4. The Funds' capital structures under the proposed arrangement
will not enable insiders to manipulate expenses and profits among the
various classes of shares since all the expenses and profits of a
particular Fund (except the different fees of any Plan applicable to a
class of shares, any higher incremental transfer agency fees, Class
Expenses attributable to a class of shares and any other incremental
expense subsequently identified that should be properly allocated to a
particular class which shall be approved by the Commission pursuant to
an amended order) will be borne pro rata by all the shares of the Fund,
irrespective of class, and all shareholders will have equal voting
rights except with respect to matters pertaining to the Plans and
related agreements. The concerns that a complex capital structure may
facilitate control without equity or other investment and may make it
difficult for investors to value the securities of the Funds are not
present.
5. The proposed arrangement will permit the Funds to facilitate
both the distribution of their securities and provide investors with a
broader choice as to the method of purchasing shares without assuming
excessive accounting and bookkeeping costs. Moreover, owners of each
class of shares may be relieved of a portion of the fixed costs
normally associated with investing in mutual funds since such costs
would potentially be spread over a greater number of shares than they
would otherwise.
Applicants' Multiple Class Conditions
Applicants agree that the order of the Commission granting the
requested relief shall be subject to the following conditions:
1. Each class of shares of a Fund will represent interests in the
same portfolio of investments of that Fund, and will be identical in
all respects, except as set forth below. The only differences among the
various classes of shares of the same Fund will relate solely to: (a)
The impact of the different distribution, service, and shareholder
servicing fee payments associated with any Plan relating to a
particular class of shares and any other costs relating to the
implementation of such Plan or any amendment thereto (including
obtaining shareholder approval of such Plan or any amendment thereto)

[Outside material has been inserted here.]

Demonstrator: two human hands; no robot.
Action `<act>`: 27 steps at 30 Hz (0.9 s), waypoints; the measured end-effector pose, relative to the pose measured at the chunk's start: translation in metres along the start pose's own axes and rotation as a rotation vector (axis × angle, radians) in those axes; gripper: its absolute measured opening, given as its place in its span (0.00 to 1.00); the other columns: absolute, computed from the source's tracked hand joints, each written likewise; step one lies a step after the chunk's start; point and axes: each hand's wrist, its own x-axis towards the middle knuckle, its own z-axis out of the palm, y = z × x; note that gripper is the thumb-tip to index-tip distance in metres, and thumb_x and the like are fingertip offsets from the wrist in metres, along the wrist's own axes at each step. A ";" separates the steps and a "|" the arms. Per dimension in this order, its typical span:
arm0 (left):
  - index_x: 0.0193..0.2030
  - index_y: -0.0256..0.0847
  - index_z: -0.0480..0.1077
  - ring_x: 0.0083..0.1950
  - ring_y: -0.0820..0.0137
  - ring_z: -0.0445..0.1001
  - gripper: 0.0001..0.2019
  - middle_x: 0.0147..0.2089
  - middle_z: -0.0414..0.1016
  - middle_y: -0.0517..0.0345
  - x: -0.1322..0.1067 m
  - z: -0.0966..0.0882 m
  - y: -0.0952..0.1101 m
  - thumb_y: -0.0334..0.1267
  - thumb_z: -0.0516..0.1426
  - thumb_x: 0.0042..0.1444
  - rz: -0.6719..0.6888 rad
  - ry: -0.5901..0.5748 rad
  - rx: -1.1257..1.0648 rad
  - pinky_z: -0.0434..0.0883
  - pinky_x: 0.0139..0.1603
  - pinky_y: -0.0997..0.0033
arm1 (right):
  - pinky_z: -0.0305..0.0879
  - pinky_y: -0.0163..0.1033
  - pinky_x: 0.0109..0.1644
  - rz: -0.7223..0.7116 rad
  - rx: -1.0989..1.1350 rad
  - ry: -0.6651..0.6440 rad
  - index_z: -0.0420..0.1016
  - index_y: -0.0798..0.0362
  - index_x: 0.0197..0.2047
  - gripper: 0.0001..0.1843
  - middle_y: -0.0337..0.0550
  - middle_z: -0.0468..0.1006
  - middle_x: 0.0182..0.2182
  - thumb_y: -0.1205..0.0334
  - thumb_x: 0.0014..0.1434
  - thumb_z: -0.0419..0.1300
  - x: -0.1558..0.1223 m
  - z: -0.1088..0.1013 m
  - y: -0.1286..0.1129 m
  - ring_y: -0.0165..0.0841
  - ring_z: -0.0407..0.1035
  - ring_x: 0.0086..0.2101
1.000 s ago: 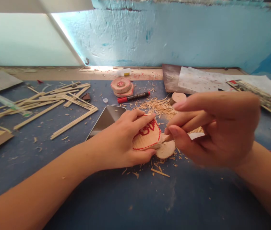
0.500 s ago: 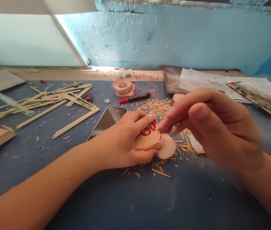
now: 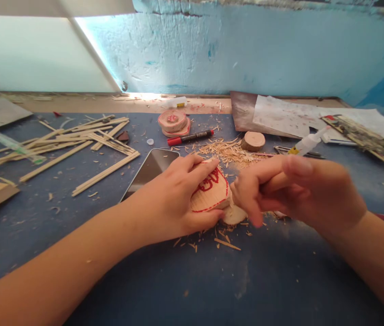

which will be borne solely by shareholders of such class, any
incremental transfer agency fees attributable solely to a particular
class of shares of the Fund, and any other incremental expenses
subsequently identified that should be properly allocated to one class
and which shall be approved by the Commission pursuant to an amended
order, (b) voting rights on matters which pertain to the Plans, except
as provided in Condition No. 15 below, (c) the different exchange
privileges of each class of shares, (d) the designation of each class
of shares of the Fund, (e) the differences in the conversion features
of each class of shares, and (f) any differences in Class Expenses of
each class of shares.
2. The Board of Trustees of each Fund, including a majority of the
Independent Trustees, will approve the Multiple Distribution System for
a particular Fund prior to its implementation by such Fund. The minutes
of the meetings of the Trustees regarding their deliberations with
respect to the approvals necessary to implement the Multiple
Distribution System will reflect in detail the reasons for the
Trustees' determination that the proposed Multiple Distribution System
is in the best interests of both the Fund and its shareholders.
3. On an ongoing basis, the Boards of Trustees of the Funds,
pursuant to their fiduciary responsibilities under the Act and
otherwise, will monitor each Fund for the existence of any material
conflicts between the interests of the various classes of shares. The
Trustees, including a majority of the Independent Trustees, shall take
such action as is reasonably necessary to eliminate any such conflict
that may develop. Citibank and LFBDS will be responsible for reporting
any potential or existing conflicts to the Trustees. If a conflict
arises, Citibank and LFBDS, at their own cost, will take steps to
remedy such conflict, up to and including establishing a new registered
management investment company.
4. The Trustees of the Funds will receive quarterly and annual
statements concerning distribution, service and shareholder servicing
expenditures complying with paragraph (b)(3)(ii) of rule 12b-1, as
amended from time to time. In these statements, only expenditures
properly attributable to the sale of a particular class of shares or to
the provision of services to holders of such shares will be used to
justify any distribution or service or shareholder servicing fee
attributable to such class. Expenditures not related to the sale or
service of a particular class of shares or to services provided to
holders of such shares will not be presented to the Trustees to justify
any fee attributable to that class. The statements, including the
allocations upon which they are based, will be subject to the review
and approval of the Independent Trustees of the Funds in the exercise
of their fiduciary duties.
5. Dividends paid by a Fund with respect to each class of its
shares, to the extent any dividends are paid, will be calculated in the
same manner, at the same time, on the same day, and will be in the same
amount, except that (i) Distribution, service and shareholder servicing
payments associated with any Plans relating to a particular class of
shares (any other costs relating to implementing the Plans for such
class or any amendment to such Plan including obtaining shareholder
approval of the Plans for such class or any amendment to such Plans)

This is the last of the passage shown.